Mon envie de pleurer revient au grand galop et ma gorge se serre à nouveau.

-Les cauchemars s'étaient arrêtés, mais ils ont recommencés. Et ils sont pires qu'avant. Je pense que c'est depuis que je t'ai envoyé balader, encore désolée d'ailleurs.

-C'est oublié, je te dis. Oublie aussi, je ne t'en veux pas. Et c'est à moi de m'excuser pour mon comportement à la soirée de Louis. J'ai tendance à m'énerver facilement et vous voir tous les deux n'a pas aidé. J'étais jaloux. Excuse-moi.
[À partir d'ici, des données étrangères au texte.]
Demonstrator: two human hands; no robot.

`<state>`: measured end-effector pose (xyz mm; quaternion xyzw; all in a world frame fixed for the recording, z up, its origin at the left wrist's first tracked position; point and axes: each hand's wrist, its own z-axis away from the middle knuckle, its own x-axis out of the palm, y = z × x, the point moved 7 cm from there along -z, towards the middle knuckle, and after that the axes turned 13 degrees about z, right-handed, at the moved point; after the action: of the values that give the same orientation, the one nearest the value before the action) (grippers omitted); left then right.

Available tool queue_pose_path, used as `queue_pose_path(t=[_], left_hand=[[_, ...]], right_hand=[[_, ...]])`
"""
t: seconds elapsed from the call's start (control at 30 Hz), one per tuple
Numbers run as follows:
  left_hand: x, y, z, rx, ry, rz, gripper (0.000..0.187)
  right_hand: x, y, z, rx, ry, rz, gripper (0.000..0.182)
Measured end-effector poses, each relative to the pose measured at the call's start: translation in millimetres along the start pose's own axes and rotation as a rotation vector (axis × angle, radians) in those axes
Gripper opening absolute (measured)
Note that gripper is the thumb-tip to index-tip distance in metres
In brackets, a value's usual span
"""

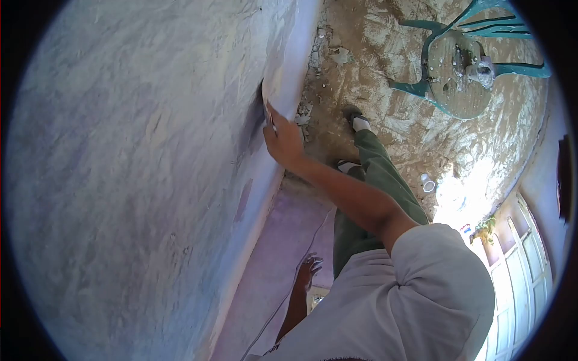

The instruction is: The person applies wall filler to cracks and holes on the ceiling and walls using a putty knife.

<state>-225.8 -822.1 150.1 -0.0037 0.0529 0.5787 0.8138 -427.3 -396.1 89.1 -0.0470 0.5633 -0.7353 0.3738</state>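
My right hand (285, 142) is closed round the handle of a putty knife (265, 99), whose blade lies against the wall near its edge. Fingers and glare hide part of the tool. The wall (150, 150) bears a patchy whitish-grey coat with rough streaks. Lower down, my left hand (310, 268) hangs away from the wall, fingers loosely bent and apart, with whitish smears on them. A thin cable (280, 307) runs close beside this hand.
A green plastic chair (427, 54) lies on the splattered floor, with a crumpled clear item (481, 72) on it. Loose debris (304, 114) lines the wall's foot. A small white cup (428, 183) lies near a bright sunlit patch. A pale panelled door (524, 265) stands at lower right.
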Motion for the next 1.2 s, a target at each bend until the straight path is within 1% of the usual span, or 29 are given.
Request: queue_pose_path(t=[0.03,0.1,0.13,0.2,0.27,0.3,0.33,0.37,0.43,0.5,0.57,0.6,0.63,0.73,0.83,0.93,0.97,1.03,1.07,1.17,1.2], left_hand=[[3.8,0.5,-1.2,-0.017,0.000,-0.005,0.035],[7.4,4.1,-5.7,-0.024,-0.003,-0.018,0.036],[9.4,8.2,-5.8,-0.027,-0.002,-0.028,0.037],[17.8,18.5,-4.6,-0.017,0.009,-0.001,0.031],[24.6,23.6,-1.4,-0.003,0.010,0.025,0.029],[26.4,25.2,-1.4,0.008,0.002,0.033,0.029],[28.3,25.9,-0.9,0.018,-0.004,0.042,0.029],[30.3,25.8,-1.2,0.018,-0.008,0.036,0.029],[32.6,25.1,0.2,0.017,-0.010,0.023,0.029],[29.0,20.4,-2.9,0.006,-0.028,-0.017,0.029],[30.2,13.7,-4.2,-0.026,-0.042,-0.066,0.029],[34.5,13.4,-5.9,-0.051,-0.048,-0.100,0.029],[37.0,14.6,-7.3,-0.074,-0.058,-0.139,0.029],[35.3,15.7,-18.8,-0.083,-0.051,-0.231,0.029],[37.1,28.0,-17.5,-0.001,-0.111,-0.195,0.029],[25.1,26.5,-20.4,0.058,-0.159,-0.072,0.031],[21.6,23.7,-20.9,0.045,-0.141,-0.088,0.031],[20.2,20.2,-15.5,0.015,-0.100,-0.121,0.031],[16.0,14.7,-15.3,0.004,-0.097,-0.138,0.031],[4.7,-3.9,-18.7,-0.048,-0.074,-0.190,0.031],[1.7,-8.4,-17.8,-0.079,-0.053,-0.216,0.032]], right_hand=[[-6.3,2.3,13.6,-0.092,0.032,-0.033,0.041],[11.9,67.6,16.1,0.150,-0.166,-0.350,0.031],[16.6,83.0,13.3,0.272,-0.263,-0.511,0.027],[9.1,114.0,-19.9,0.514,-0.106,-0.779,0.018],[10.9,169.4,-67.9,0.503,-0.060,-0.497,0.019],[20.2,186.6,-93.0,0.465,-0.033,-0.425,0.019],[17.9,182.7,-106.9,0.429,-0.008,-0.352,0.020],[23.7,181.8,-108.6,0.465,-0.034,-0.393,0.021],[18.1,134.3,-99.8,0.541,-0.089,-0.476,0.024],[42.1,132.6,-80.9,0.391,-0.165,-0.424,0.025],[16.2,74.2,-31.6,0.298,-0.097,-0.224,0.031],[7.1,49.8,-7.5,0.227,-0.092,-0.234,0.023],[0.6,32.9,10.4,0.154,-0.082,-0.246,0.019],[6.8,43.4,41.5,0.112,-0.118,-0.417,0.022],[45.5,124.8,32.8,0.434,-0.217,-0.685,0.026],[44.3,132.9,-2.5,0.503,-0.240,-0.264,0.030],[53.6,115.4,-4.6,0.413,-0.165,-0.164,0.036],[51.9,48.2,11.0,0.230,-0.047,0.030,0.051],[32.9,16.3,27.7,0.248,-0.110,-0.069,0.050],[14.8,6.8,74.9,0.135,-0.147,-0.293,0.034],[24.8,33.7,83.2,0.262,-0.239,-0.467,0.031]])
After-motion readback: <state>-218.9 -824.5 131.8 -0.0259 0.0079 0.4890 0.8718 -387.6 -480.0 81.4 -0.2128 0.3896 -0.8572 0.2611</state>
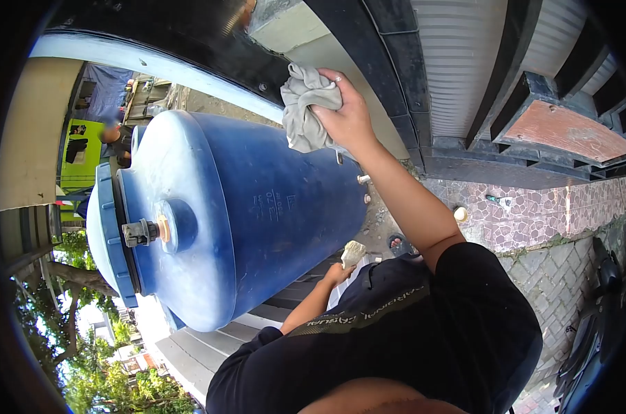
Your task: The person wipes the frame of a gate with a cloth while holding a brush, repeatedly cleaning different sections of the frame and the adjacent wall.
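Note:
My right hand (347,114) is stretched out and wrapped round a crumpled grey cloth (307,103). The cloth overlaps the edge of a black panel (189,62) with a pale strip (154,65) along it. Lower down, closer to my body, my left hand (337,274) is closed on a cream, rough-ended, brush-like thing (354,254). Beside both hands stands a large blue water tank (258,200), its ribbed lid (106,234) towards the left of the view. A grey valve fitting (142,233) sticks out near its top.
Black metal framing (403,69) borders the upper right. My sandalled foot (399,243) shows near the tank's base. A round cream object (461,214) and a small green item (494,199) lie on patterned tiles (527,221). A person (120,141) is in the background.

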A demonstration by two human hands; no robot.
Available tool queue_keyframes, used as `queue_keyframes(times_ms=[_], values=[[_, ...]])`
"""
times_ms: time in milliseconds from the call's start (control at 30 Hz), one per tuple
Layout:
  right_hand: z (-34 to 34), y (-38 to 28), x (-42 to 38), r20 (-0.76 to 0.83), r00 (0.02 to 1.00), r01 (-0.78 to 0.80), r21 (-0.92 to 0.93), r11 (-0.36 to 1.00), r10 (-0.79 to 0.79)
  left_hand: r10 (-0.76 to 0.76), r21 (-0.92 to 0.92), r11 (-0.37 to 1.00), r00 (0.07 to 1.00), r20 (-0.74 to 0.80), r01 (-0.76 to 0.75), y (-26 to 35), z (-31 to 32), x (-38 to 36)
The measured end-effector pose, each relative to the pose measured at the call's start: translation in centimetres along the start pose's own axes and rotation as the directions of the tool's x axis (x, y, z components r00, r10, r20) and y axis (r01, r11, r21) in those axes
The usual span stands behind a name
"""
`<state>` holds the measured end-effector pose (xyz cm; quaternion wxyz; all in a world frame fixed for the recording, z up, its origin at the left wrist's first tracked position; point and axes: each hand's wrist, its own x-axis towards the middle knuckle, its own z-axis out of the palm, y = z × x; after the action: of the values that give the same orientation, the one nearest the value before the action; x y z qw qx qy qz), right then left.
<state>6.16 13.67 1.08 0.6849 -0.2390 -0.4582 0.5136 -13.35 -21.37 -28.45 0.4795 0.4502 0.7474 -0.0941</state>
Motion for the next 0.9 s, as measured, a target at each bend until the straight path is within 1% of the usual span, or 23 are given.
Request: queue_keyframes(times_ms=[33,100,167,233,267,300,333,367,433,467,533,567,600,633,667,700,733,767,800,833,867,900], values=[[0.7,-0.2,0.9,0.006,1.0,0.01,0.005,1.0,-0.01,0.017,-0.076,0.997,1.0,0.001,-0.017,-1.3,1.0,0.5],[1.8,-0.5,1.8,-0.019,0.997,0.073,0.004,0.997,-0.073,-0.001,-0.097,0.995,1.0,0.009,0.002,-2.2,1.9,0.3],[2.6,-1.4,3.0,0.0,0.998,0.059,0.023,0.998,-0.059,-0.025,-0.12,0.992,0.999,0.02,0.027,-2.2,2.3,-0.6],[2.9,-0.9,4.1,0.019,0.999,0.049,0.039,0.998,-0.049,-0.056,-0.044,0.997,0.998,0.034,0.057,-1.9,2.3,-0.9],[2.9,-0.5,4.9,0.089,0.995,0.051,-0.029,0.998,-0.048,-0.057,-0.051,0.997,0.998,0.031,0.059,-1.7,2.5,-1.1],[2.8,-0.2,5.3,0.159,0.986,0.06,-0.096,0.994,-0.044,-0.051,-0.102,0.994,0.999,0.008,0.051,-1.5,2.6,-1.2],[2.4,-0.3,5.4,0.223,0.975,0.018,-0.101,0.995,0.005,-0.046,-0.152,0.987,0.999,-0.016,0.043,-1.5,2.9,-1.2],[2.0,0.1,5.2,0.228,0.974,0.017,-0.097,0.995,0.006,-0.049,-0.157,0.987,0.999,-0.019,0.046,-1.4,3.0,-1.1],[0.6,2.2,4.3,0.223,0.97,-0.028,-0.283,0.959,0.094,-0.058,-0.155,0.986,0.998,-0.004,0.057,-1.3,3.2,-1.0],[-0.4,4.0,3.5,0.203,0.969,-0.069,-0.325,0.943,0.141,-0.059,-0.155,0.986,0.998,-0.003,0.058,-0.9,2.9,-1.3],[-3.1,6.9,0.9,0.169,0.951,-0.173,-0.404,0.898,0.259,-0.04,-0.105,0.993,0.998,0.052,0.046,0.6,1.8,-1.6],[-4.8,10.6,-0.5,0.155,0.954,-0.178,-0.403,0.898,0.258,-0.041,-0.092,0.995,0.998,0.058,0.046,1.0,1.5,-1.1],[-6.5,15.2,-2.1,0.098,0.918,-0.304,-0.451,0.839,0.385,-0.022,-0.033,0.999,0.998,0.056,0.024,1.2,1.2,-0.8],[-7.9,17.5,-3.4,0.026,0.862,-0.432,-0.483,0.762,0.506,-0.007,0.033,0.999,0.998,0.063,0.005,1.0,0.8,-0.5],[-8.7,17.3,-4.4,-0.006,0.86,-0.455,-0.466,0.759,0.511,0.001,0.075,0.997,0.998,0.067,-0.006,1.2,0.2,0.0],[-9.3,17.2,-5.0,-0.012,0.853,-0.48,-0.411,0.775,0.523,-0.005,0.109,0.994,0.997,0.08,-0.004,1.6,-0.5,0.5],[-9.7,17.0,-5.5,-0.01,0.846,-0.5,-0.357,0.789,0.532,0.02,0.101,0.995,0.999,0.04,-0.024,2.7,-1.2,0.6],[-9.5,14.6,-5.9,-0.027,0.841,-0.516,-0.337,0.787,0.54,0.035,0.088,0.996,0.999,-0.001,-0.035,3.1,-1.5,0.3],[-9.0,10.2,-5.3,-0.055,0.821,-0.559,-0.276,0.782,0.568,0.022,0.105,0.994,1.0,0.006,-0.023,3.3,-1.8,0.5],[-8.4,7.7,-4.6,-0.079,0.803,-0.592,-0.216,0.777,0.59,0.058,0.062,0.996,0.998,-0.014,-0.057,3.5,-2.2,1.1],[-7.6,7.8,-4.0,-0.057,0.831,-0.554,-0.177,0.813,0.554,0.09,0.018,0.996,0.995,-0.036,-0.089,4.1,-2.7,1.3],[-6.0,7.7,-3.8,-0.083,0.838,-0.533,0.092,0.841,0.54,0.082,0.031,0.996,0.996,-0.033,-0.081,4.6,-3.1,1.5]])
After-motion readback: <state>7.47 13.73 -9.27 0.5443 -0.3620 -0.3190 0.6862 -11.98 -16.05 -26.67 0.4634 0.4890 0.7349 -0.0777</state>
Je secoue la tête pour qu'il évite d'apporter de l'importance à ses actes compréhensibles. Ce sont seulement ses mots qui m'ont blessée. Et il ne s'en souvient sûrement pas. Parker constate que je suis retournée dans ma petite carapace et il soupire en se passant la main sur sa nuque.

-Je ne te hais pas. Je ne le pensais absolument pas. Je reconnais seulement avoir voulu te faire mal, juste pour que tu te sentes comme je me sentais. Et je n'aurai pas dû, vu ce qu'il s'est passé.

Je sens encore mes plaintes désespérées me déchirer la gorge et les bras de Parker déterminés à me ramener sur la terre ferme. Je revois son air désespéré, impuissant face à moi. Il s'attendait sûrement à tout sauf à faire face à une furie, se débattant pour mourir.

-Et je ne veux pas que tu changes, pour rien au monde. Je sais que tu te crées une fausse image pour amadouer les gens, pour les laisser croire que tout va bien. Je sais que tu ne te crois pas assez bien pour être aimée de qui que ce soit. Mais regarde-moi, Juliette, je suis là, devant toi et je ne voudrai être nulle part ailleurs. Je sais qui tu es, tu es attachante et adorable. Alors, ne change pas s'il te plaît, je ne le veux absolument pas.

Mes larmes s'apaisent peu à peu quand Parker me berce dans ses bras et je me laisse un instant convaincre par ses douces paroles. Heureusement qu'il était là après tout. Il m'a sauvé.